A top pub for a Hammer House of Horror welcome, in the nicest sense, is the Lamorna Wink, in Lamorna. You'll sometimes see John le Carre swilling ales in there. He likes it when people sidle up to him and ask whether he is Red Fox.
Gadjo - Those are only a few of the more acceptable folk traditions. There are other, darker ones... BTW, top lines for picking a fight in Cornwall are:
3) Them Israelis be doin' a prarper job with they daffs!
2) Daphne Du Maurier doo live in Wales!
1) Caaaaaarnwall?
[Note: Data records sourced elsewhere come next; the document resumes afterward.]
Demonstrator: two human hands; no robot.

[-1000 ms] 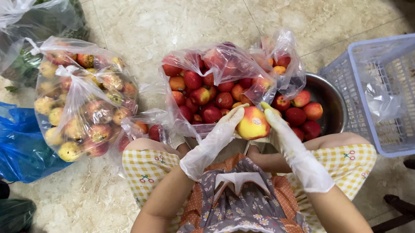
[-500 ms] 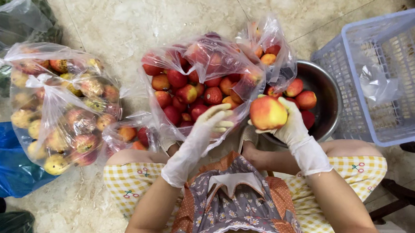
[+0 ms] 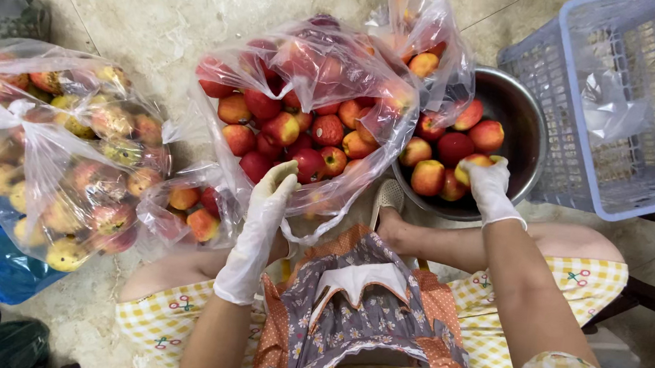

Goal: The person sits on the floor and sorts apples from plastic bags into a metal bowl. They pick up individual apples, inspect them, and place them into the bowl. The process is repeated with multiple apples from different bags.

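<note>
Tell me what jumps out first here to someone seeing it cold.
The big clear plastic bag of red and orange fruit at centre, open, with the white-gloved left hand at its near edge. To its right, the gloved right hand holds a fruit over the metal bowl already part-filled with fruit, next to a pale blue plastic basket. On the left lies a tied bag of yellower fruit.

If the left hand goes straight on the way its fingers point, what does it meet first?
Most likely the red fruit in the open clear bag. The left hand already reaches its fingertips to the bag's mouth; depth is unclear.
</note>
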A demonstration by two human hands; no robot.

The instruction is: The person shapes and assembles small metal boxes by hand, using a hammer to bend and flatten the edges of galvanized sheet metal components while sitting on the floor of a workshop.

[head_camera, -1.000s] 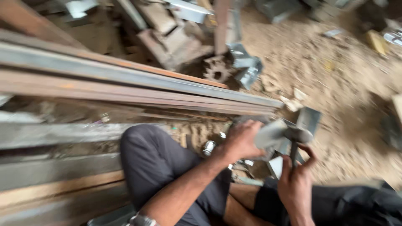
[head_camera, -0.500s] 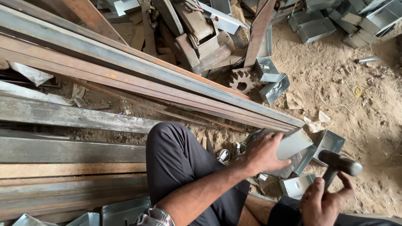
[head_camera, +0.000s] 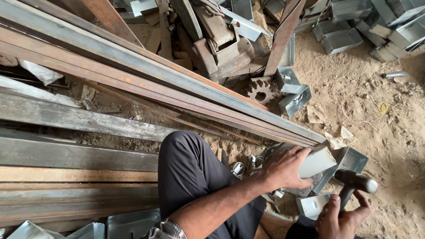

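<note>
My left hand grips a bent piece of grey sheet metal, pressing it down at the lower right, just past my bent knee in dark trousers. A hammer with a dark head is held upright in my right hand, close to the right of the sheet piece and slightly below it. A small open metal box lies right behind the sheet piece, and another flat metal part lies between my hands.
Long rusty steel channels run diagonally from upper left to the sheet piece. A rusty gear wheel and small metal boxes lie beyond them on sandy ground. More metal boxes are piled at the top right. Flat steel bars lie at left.
The view has steadied and shifted, showing more of the scrap pile. My right hand with the hammer has moved out from beside the sheet piece to its right, and it now holds the hammer lower.
</note>
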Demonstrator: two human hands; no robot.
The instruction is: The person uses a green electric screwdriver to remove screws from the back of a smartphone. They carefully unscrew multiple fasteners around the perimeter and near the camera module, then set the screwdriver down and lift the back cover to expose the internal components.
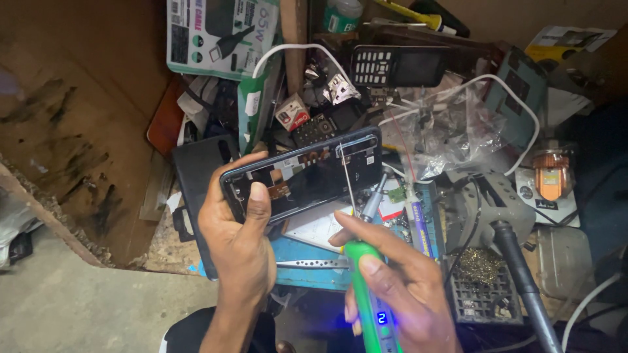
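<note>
Green plastic is what is standing out first in the head view: the right hand (399, 287) is gripping a green soldering pen (369, 287), its fingers (366, 238) wrapping closed around the barrel, with a small blue lit display glowing near the lower end. The pen's thin metal tip is pointing up and slightly left, and a fine wire (348, 180) is rising from it to the upper edge of the opened phone (304, 173).

That phone is lying just above and to the left of the right hand, its long axis running left to right with a slight upward tilt toward the right. The left hand (239, 242) is holding it up over the cluttered table (307, 271), thumb pressing on the near face and fingers curling behind the left end (so the left hand is the nearer one, already in contact). The phone is showing a dark open back with a copper-coloured flex piece and bare frame.

Beyond it a keypad handset (399, 65) is lying, and a soldering-iron stand (487, 287) is sitting to the right.
</note>
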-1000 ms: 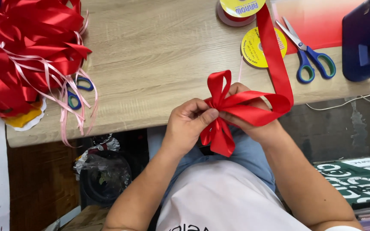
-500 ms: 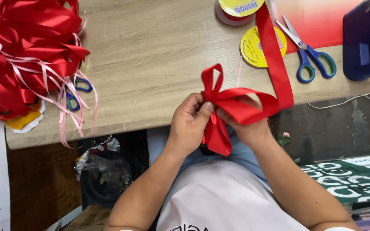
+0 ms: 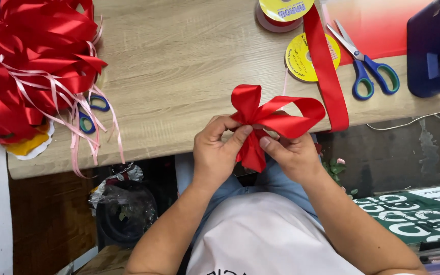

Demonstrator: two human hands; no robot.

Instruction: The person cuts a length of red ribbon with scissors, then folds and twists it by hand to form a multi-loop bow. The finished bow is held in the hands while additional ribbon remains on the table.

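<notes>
The red ribbon bow (image 3: 268, 119) is held in the air just over the near edge of the tabletop (image 3: 179, 76), above the person's lap, with two loops spread up and to the right and a tail hanging down between the hands. The left hand (image 3: 217, 153) pinches the bow's centre, thumb and fingertips closed on the gathered knot; the right hand (image 3: 291, 153) is closed on the underside of the right loop, thumb pressing toward the same centre. The bow's ribbon runs on as a long red strip (image 3: 327, 66) up across the tabletop toward the yellow-labelled ribbon spool (image 3: 283, 10), passing over a flat yellow disc (image 3: 301, 57). Since that strip looks uncut, any tug on it could drag the loops out of shape, and if either pinch slackens the slick satin would likely slide and the folds spring open. Blue-handled scissors (image 3: 367, 71) lie just right of the strip, and a heap of finished red bows (image 3: 31, 66) with pink curling ribbon (image 3: 85, 122) sits well apart on the left.
</notes>
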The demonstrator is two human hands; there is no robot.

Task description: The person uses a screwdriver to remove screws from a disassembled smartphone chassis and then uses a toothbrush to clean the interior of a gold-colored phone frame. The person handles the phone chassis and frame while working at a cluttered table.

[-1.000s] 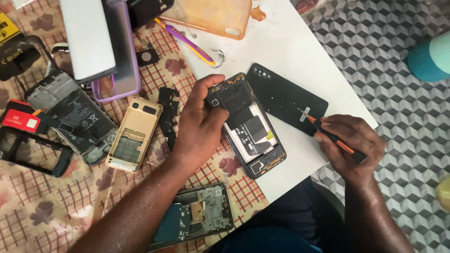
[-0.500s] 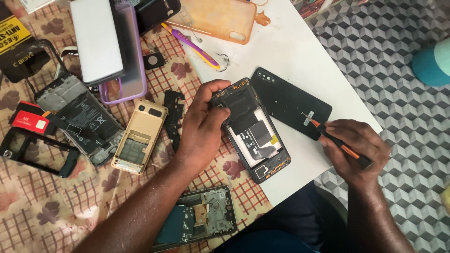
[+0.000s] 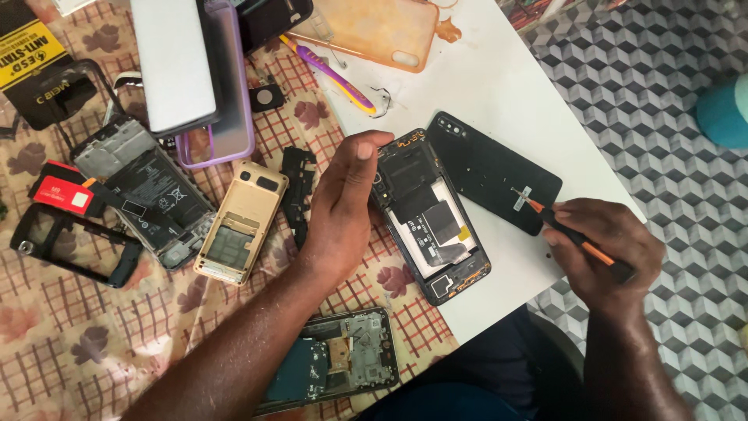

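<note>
A white board (image 3: 499,86) lies over a patterned cloth (image 3: 70,327) and carries the work. On it, near the middle, an opened black phone (image 3: 432,218) lies face down with its inner parts showing, slanted from far left to near right. The left hand (image 3: 343,203) rests flat along the phone's left edge, fingers together and pointing far, the thumb tip touching the phone's far corner; it steadies the phone without closing round it. Just right of the phone, edges close or touching, lies its black back cover (image 3: 491,171). The right hand (image 3: 604,249), near the board's right edge, is closed round a thin orange-and-black screwdriver (image 3: 580,245), whose tip meets a small pale piece (image 3: 520,195) on the cover's near right part; so the cover sits just left of that grip, and the phone lies further left. Left on the cloth lie a gold phone shell (image 3: 241,222), a grey phone frame (image 3: 144,191) and a stripped phone (image 3: 335,362) nearer. Far off lie an orange case (image 3: 374,31) and a purple-yellow toothbrush (image 3: 331,74).
</note>
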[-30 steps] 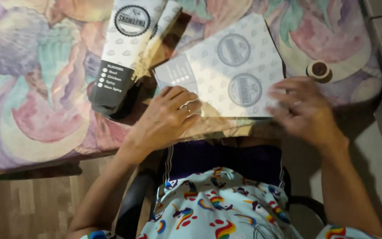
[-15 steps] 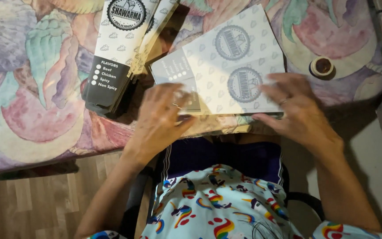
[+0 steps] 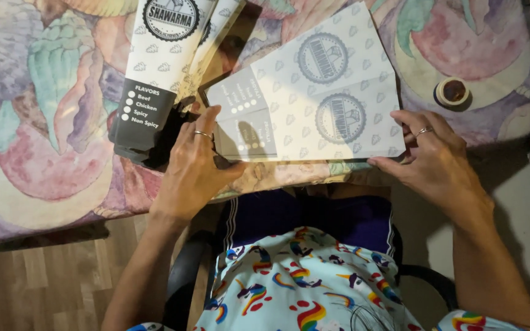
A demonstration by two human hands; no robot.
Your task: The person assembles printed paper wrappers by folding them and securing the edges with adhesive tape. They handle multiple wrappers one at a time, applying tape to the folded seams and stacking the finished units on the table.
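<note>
Under the fingers of both hands lies a flat printed paper sleeve, pale with round dark stamps and a grey band at one end, spread on the bench with its flowered cloth. Left hand rests palm down at the grey end, fingers stretched flat and fairly close together, pressing the sheet down without closing round it; a ring shows on one finger. Right hand lies at the opposite lower corner, fingers spread narrowly, tips pinning the edge to the cloth. Beyond the left fingers, touching the sheet's upper corner, a stack of folded sleeves of the same print leans away, its dark ends nearest the knuckles. Past the right fingers, well apart from the sheet, sits a small roll of tape. By my reading the step in hand is flattening and squaring the sheet before a fold; the next move calls for one hand to keep the paper pinned while the other lifts an edge cleanly along the crease, without dragging the sheet off the bench's near rim
</note>
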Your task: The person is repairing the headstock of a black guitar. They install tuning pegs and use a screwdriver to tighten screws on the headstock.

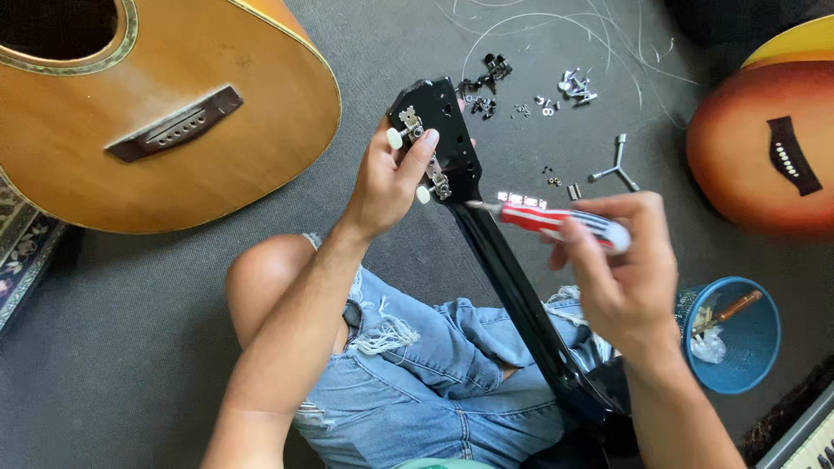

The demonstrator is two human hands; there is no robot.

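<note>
No packages, labels or signs legible in view; the only container is a round blue plastic bowl (738, 339) on the grey carpet floor (130, 347) at lower right, holding a wooden-handled tool and a scrap of white wrapping. Person seated on the floor in torn blue denim jeans (434, 365), a glossy black guitar neck (512, 287) lying across the lap and running up to its black headstock (439, 130) near centre frame. Left hand (387, 178) wraps the headstock from the left, fingers closed around its edge, thumb and forefinger beside the chrome tuning machines with cream buttons (408, 130). Right hand (621, 274) grips a screwdriver with a red, white and black striped handle (560, 221), fingers curled tight on the handle; the metal tip points left and sits at the neck just below the headstock, close to the lower tuner. Loose small metal screws and tuner parts (530, 95) scattered on the carpet above the headstock, with a three-armed metal wrench (615, 169) to their right and thin loose guitar strings (556, 26) curling near the top edge. A large amber acoustic guitar body (174, 113) lies at upper left; a red-to-yellow sunburst guitar body (764, 148) at right edge.
</note>
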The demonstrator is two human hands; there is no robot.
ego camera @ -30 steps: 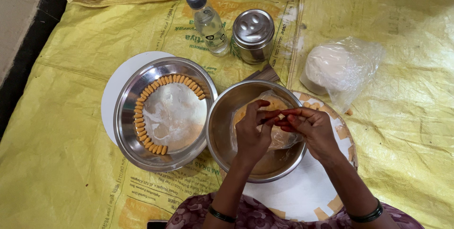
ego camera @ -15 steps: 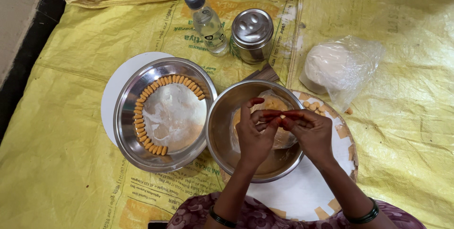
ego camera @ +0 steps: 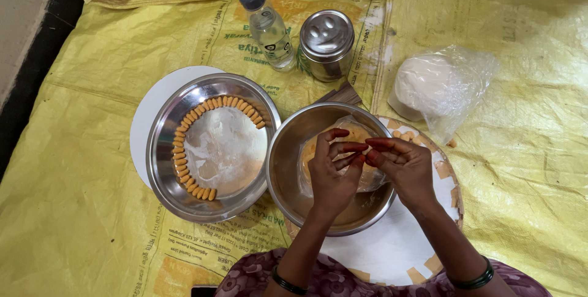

Bain't that in Devon?
Boyo - personally, I like Cornwall as a sort of "Wales lite", without the chippy, homocidal attitude to the English (with the honourable exception of people from Devon, naturally).
Ripping Yarns got it spot on (from about 1'20"):
http://www.youtube.com/watch?v=a16mygbGzlE&feature=related
Are you'm sure about "J2O"? We dunt have none yore fancy Lunnun drinks in th' West Country, my hansom! I spect you'm ment H2O. We has him in plenny.
All traditions are dark, Gyp, it's only The New which has a fleeting patina of luminescence.
St. Oives?? Whores of Satan an' Sodomite filth!! (Oi 'ad that Fraaancis Bacon in the back of moi cab once).
Devon - bain't that in Carnwall? - it was definitely J20. Now widely available even in the ultimate Heart of Darkness (Coventry).
Gadjo - I suspect the line "I had that Francis Bacon in the back of my cab" could be used by a large number of rough cabbies across much of England and France.
My old dad lives in the west of Cornwall in some West Country version of Brigadoon, and despite residing there for nigh on two decades now, he still gets called a Grockle by some of the cousin-marrying locals. And not in a nice way.